EXCERPTED RECORDS
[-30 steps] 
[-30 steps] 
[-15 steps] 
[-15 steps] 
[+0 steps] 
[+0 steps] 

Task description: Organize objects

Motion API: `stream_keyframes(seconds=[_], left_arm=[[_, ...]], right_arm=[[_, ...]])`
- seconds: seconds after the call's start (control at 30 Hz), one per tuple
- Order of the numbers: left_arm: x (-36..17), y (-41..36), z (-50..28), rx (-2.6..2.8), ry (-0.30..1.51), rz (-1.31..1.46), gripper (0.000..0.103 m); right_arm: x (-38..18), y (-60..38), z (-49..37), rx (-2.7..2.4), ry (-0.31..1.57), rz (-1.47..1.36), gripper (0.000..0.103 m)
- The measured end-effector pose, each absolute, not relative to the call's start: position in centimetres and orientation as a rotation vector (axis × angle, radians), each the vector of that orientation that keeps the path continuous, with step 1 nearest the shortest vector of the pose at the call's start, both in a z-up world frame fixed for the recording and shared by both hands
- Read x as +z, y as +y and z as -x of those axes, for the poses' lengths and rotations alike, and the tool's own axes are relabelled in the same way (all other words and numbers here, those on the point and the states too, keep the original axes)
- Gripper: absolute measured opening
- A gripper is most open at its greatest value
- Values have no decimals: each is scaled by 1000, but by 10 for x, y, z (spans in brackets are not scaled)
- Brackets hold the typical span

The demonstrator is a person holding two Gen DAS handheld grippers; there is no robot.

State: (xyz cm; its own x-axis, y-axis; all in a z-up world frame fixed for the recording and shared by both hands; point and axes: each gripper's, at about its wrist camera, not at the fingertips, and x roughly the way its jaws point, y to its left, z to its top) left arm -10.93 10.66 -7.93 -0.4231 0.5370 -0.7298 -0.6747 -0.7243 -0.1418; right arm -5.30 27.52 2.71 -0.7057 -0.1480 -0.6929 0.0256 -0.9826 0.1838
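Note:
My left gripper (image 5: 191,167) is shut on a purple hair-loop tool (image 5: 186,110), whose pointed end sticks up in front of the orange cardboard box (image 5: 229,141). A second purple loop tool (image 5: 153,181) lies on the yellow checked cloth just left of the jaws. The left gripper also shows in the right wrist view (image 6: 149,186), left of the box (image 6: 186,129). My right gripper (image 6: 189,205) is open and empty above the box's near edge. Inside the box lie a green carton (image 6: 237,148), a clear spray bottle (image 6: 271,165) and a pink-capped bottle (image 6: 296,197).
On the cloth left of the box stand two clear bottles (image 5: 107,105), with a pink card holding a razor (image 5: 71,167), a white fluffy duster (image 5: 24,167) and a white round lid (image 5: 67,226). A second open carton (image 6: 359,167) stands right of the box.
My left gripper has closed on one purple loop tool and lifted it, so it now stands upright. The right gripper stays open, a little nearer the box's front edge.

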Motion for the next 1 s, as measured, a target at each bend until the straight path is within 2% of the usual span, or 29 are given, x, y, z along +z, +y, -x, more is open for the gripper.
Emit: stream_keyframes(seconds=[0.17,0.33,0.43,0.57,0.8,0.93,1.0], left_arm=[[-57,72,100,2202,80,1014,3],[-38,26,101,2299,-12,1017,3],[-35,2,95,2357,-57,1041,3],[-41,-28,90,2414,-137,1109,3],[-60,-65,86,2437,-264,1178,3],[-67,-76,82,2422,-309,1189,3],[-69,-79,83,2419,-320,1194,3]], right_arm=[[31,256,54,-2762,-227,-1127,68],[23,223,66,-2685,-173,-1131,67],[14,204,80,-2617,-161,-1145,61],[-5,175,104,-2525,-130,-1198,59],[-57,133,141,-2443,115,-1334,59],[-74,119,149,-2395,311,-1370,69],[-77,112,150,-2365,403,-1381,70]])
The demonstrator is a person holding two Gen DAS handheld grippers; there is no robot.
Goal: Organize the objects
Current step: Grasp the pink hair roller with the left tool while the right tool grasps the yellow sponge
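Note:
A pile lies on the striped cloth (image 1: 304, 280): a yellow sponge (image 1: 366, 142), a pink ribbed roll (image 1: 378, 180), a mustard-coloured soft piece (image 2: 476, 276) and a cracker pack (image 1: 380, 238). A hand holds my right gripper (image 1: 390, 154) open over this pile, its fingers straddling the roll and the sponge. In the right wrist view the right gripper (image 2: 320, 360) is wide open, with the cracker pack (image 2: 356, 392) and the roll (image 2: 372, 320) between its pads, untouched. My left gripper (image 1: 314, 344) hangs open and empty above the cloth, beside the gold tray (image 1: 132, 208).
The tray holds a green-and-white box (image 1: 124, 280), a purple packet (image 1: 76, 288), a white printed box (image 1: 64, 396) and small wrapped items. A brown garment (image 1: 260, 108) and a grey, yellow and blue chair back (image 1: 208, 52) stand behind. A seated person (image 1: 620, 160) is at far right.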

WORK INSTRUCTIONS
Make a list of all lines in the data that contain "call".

ANSWER TO THIS EXERCISE
- seconds: seconds after the call's start (control at 30 Hz), one per tuple
- The measured end-effector pose, each absolute, not relative to the call's start: position in centimetres and orientation as a rotation vector (axis × angle, radians), each the vector of that orientation that keeps the path continuous, with step 1 nearest the shortest vector of the pose at the call's start, both in a z-up world frame fixed for the recording and shared by both hands

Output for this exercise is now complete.